**What this task involves:** Where a line in the material below has the string "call", please report it.

::: Records to process

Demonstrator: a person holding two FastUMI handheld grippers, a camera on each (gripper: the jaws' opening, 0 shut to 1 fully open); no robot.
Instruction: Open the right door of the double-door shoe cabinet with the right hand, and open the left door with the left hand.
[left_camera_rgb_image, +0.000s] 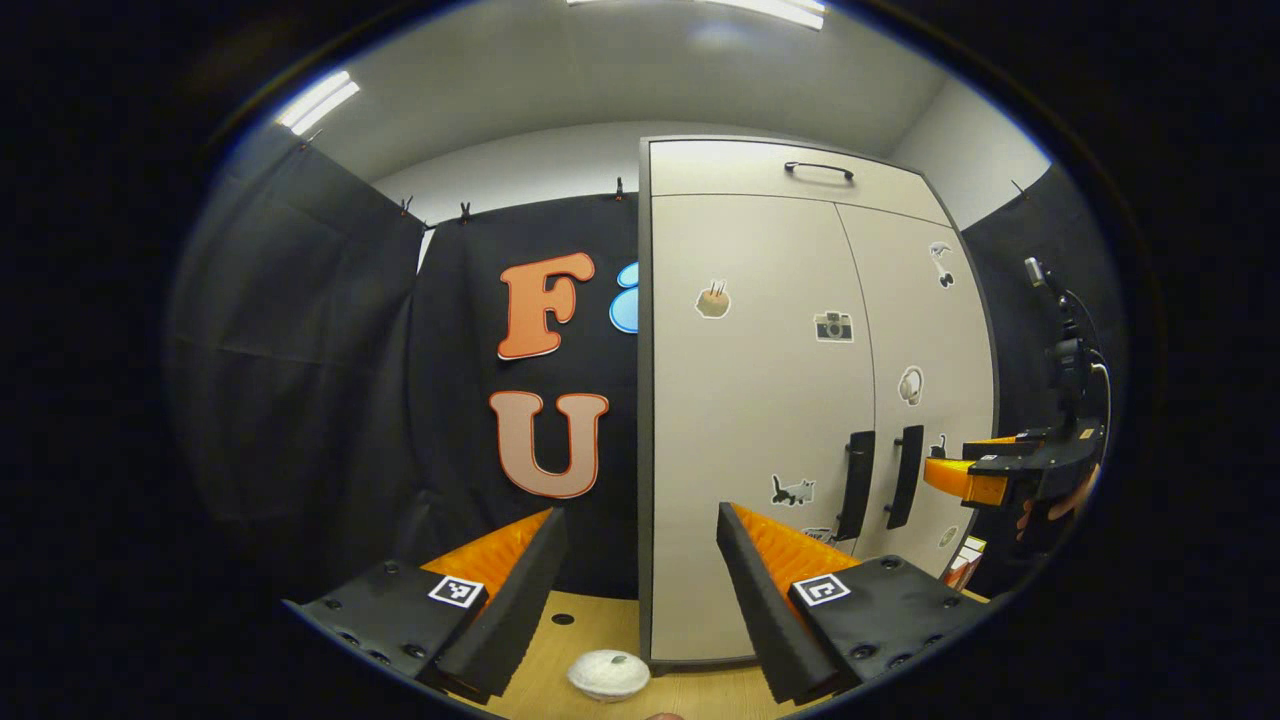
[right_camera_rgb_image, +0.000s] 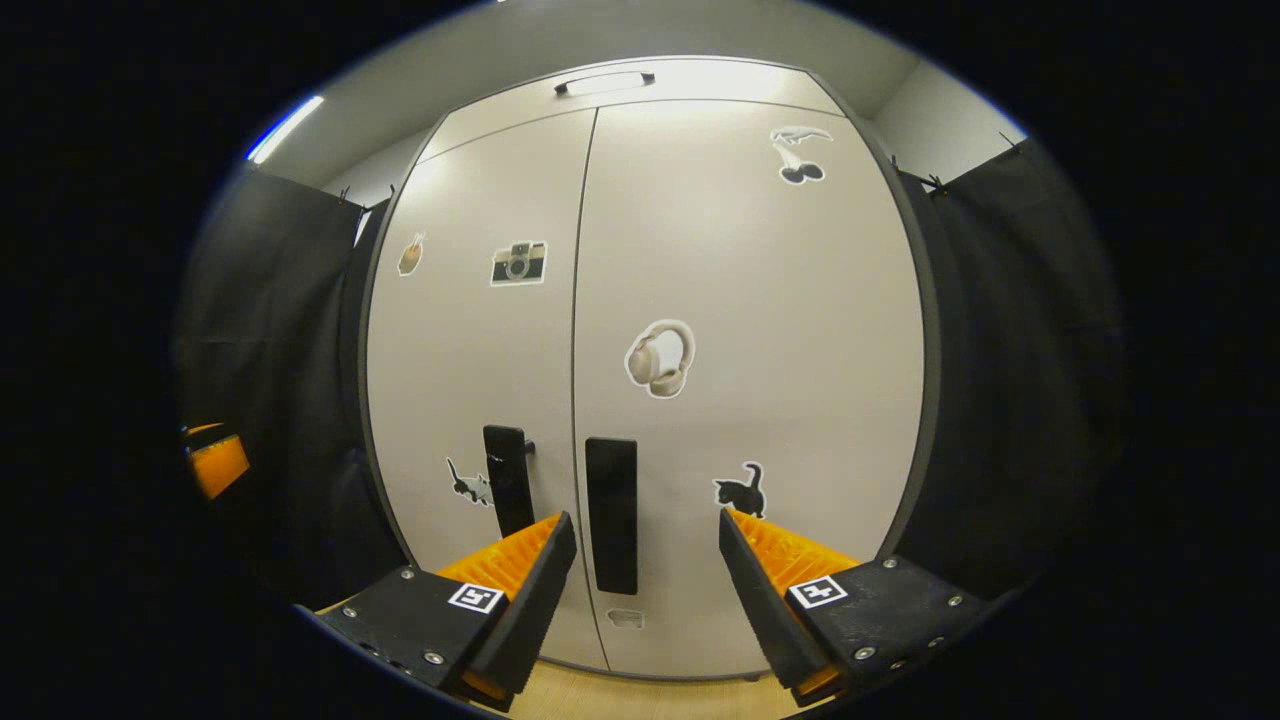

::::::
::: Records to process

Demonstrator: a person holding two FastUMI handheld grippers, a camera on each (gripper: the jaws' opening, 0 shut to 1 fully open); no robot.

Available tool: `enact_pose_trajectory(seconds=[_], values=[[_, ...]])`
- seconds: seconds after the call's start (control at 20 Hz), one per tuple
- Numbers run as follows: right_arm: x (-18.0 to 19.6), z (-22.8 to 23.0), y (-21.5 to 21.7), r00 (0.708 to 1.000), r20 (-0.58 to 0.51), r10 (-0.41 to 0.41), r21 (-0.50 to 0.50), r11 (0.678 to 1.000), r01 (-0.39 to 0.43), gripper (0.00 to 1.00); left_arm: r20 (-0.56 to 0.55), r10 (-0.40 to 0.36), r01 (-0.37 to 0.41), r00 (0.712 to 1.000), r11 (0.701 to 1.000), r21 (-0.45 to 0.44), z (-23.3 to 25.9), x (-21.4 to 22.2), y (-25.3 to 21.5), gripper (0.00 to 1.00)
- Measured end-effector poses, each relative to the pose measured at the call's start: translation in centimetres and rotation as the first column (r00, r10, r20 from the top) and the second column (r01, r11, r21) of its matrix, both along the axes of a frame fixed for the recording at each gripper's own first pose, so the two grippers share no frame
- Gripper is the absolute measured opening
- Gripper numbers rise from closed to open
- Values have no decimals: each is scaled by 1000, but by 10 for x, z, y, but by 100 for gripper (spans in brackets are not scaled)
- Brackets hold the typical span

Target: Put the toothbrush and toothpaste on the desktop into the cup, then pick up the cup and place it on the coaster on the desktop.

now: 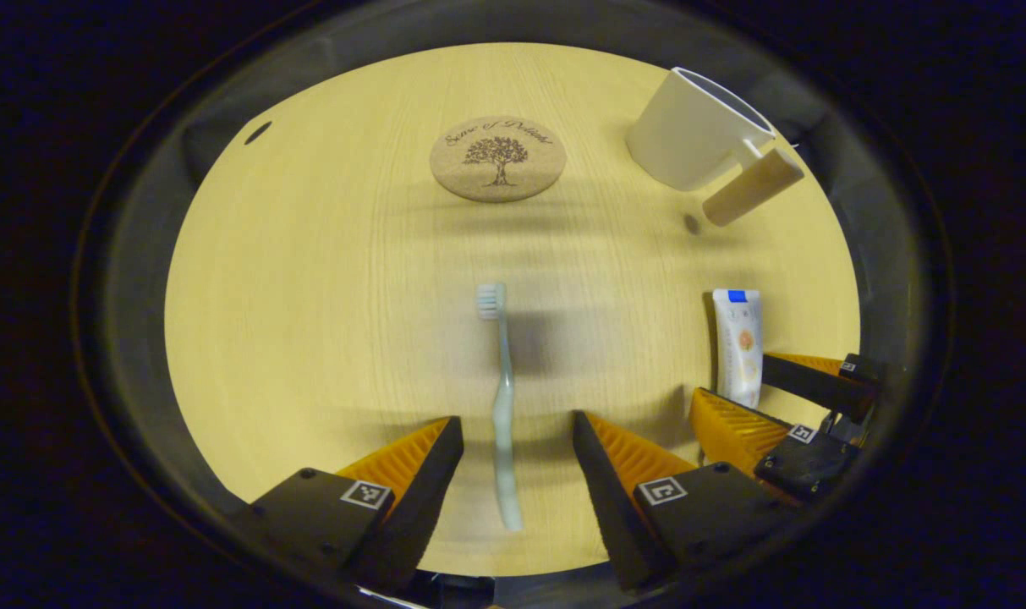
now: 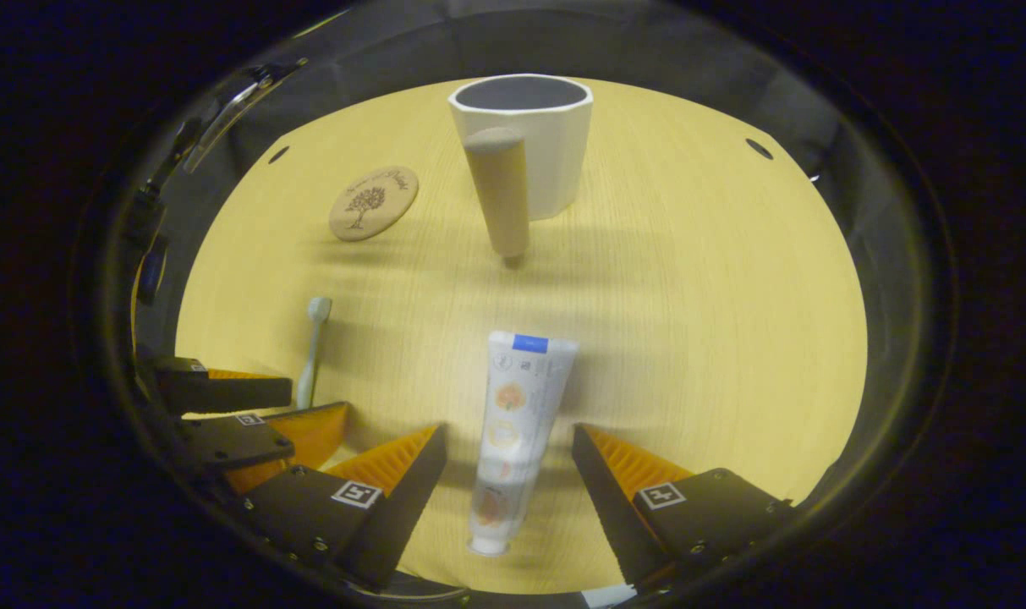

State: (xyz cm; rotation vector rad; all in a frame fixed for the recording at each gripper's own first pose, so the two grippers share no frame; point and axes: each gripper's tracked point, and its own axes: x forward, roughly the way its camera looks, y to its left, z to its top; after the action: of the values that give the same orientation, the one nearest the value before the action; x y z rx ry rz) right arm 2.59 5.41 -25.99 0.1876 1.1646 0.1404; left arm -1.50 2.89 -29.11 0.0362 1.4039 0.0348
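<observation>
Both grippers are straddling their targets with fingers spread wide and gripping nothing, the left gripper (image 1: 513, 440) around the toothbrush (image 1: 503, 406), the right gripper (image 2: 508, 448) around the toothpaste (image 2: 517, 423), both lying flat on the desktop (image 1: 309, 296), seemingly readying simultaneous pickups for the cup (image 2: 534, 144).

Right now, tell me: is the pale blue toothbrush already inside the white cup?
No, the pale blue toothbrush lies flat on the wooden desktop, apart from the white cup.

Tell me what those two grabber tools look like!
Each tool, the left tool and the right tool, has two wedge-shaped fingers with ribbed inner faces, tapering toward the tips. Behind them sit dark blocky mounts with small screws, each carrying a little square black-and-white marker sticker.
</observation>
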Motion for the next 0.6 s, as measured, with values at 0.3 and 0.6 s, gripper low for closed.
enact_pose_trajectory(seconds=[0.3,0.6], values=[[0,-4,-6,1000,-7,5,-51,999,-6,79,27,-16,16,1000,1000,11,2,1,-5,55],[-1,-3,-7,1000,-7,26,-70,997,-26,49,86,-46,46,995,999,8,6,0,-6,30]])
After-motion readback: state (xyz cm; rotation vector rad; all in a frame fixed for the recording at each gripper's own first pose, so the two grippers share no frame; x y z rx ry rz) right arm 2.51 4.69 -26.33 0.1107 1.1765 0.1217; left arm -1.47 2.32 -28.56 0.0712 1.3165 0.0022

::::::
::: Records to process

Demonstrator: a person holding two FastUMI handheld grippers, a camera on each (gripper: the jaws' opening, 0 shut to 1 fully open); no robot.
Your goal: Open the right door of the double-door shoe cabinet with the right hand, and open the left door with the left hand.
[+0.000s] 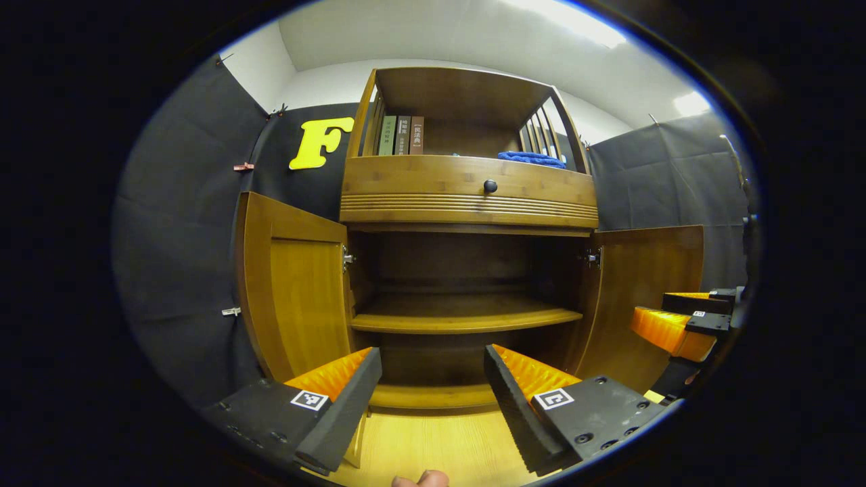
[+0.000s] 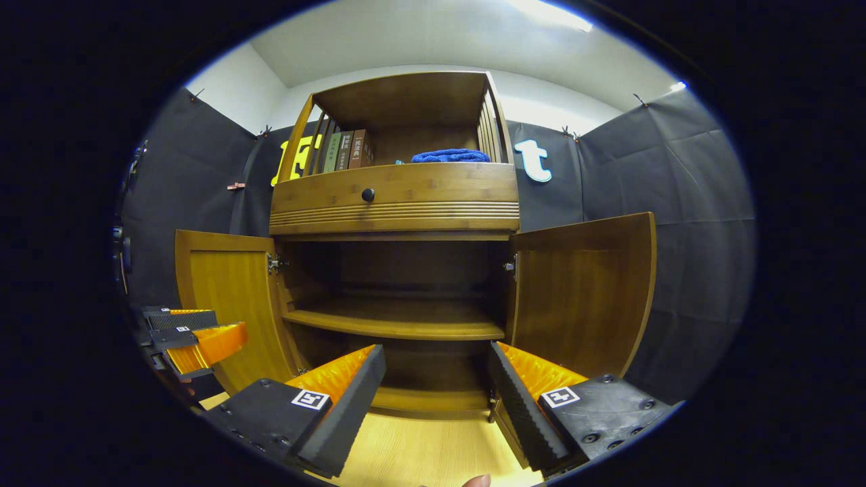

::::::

**Reply:**
- seconds: seconds after the call's start (control at 20 Hz), one per tuple
- Measured end-effector poses, each relative to the pose measured at the call's start: translation in centimetres and rotation as the first column (r00, r10, r20 from the top) and the second column (r01, r11, r21) of its matrix, both along the axes of a frame fixed for the recording at each gripper's own first pose, so the two grippers share no frame

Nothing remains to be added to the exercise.